Available data:
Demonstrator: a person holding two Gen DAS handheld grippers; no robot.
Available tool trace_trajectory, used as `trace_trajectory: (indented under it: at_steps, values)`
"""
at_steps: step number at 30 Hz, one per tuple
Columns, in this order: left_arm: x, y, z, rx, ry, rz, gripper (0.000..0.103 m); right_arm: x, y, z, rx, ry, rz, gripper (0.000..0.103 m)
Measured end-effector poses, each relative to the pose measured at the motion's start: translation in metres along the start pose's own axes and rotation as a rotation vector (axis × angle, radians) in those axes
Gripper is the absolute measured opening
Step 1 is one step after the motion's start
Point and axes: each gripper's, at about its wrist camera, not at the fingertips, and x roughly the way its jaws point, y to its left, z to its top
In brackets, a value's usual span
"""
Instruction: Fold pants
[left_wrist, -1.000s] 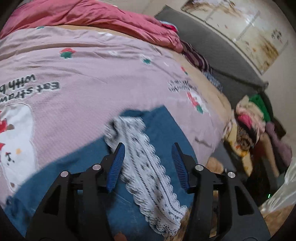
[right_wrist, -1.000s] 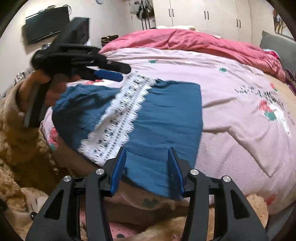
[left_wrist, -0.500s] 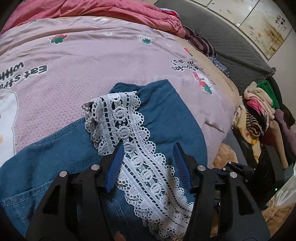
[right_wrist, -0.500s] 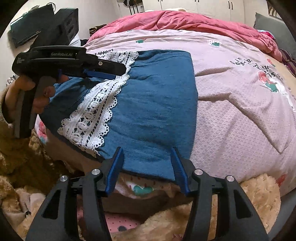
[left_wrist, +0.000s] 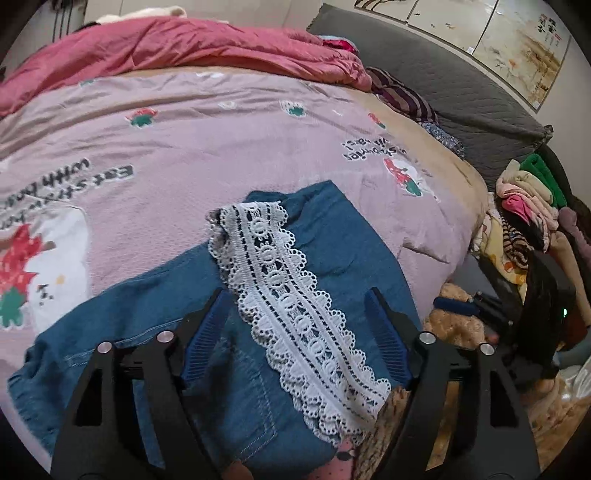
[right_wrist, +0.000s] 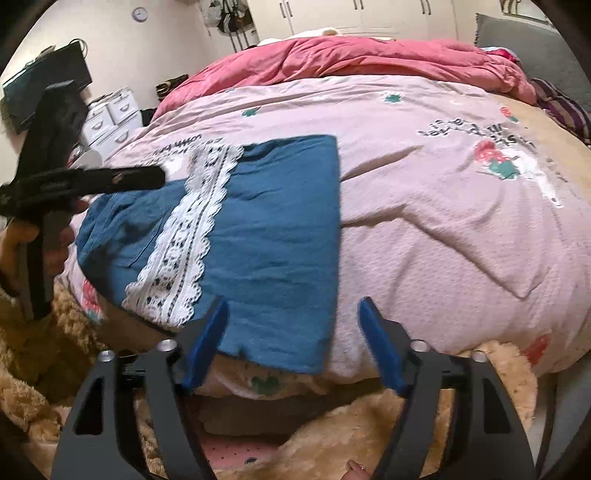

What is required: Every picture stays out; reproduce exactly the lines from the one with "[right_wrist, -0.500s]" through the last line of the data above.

Final answer:
[right_wrist, -0.500s] 
[left_wrist, +0.000s] 
[right_wrist, +0.000s] 

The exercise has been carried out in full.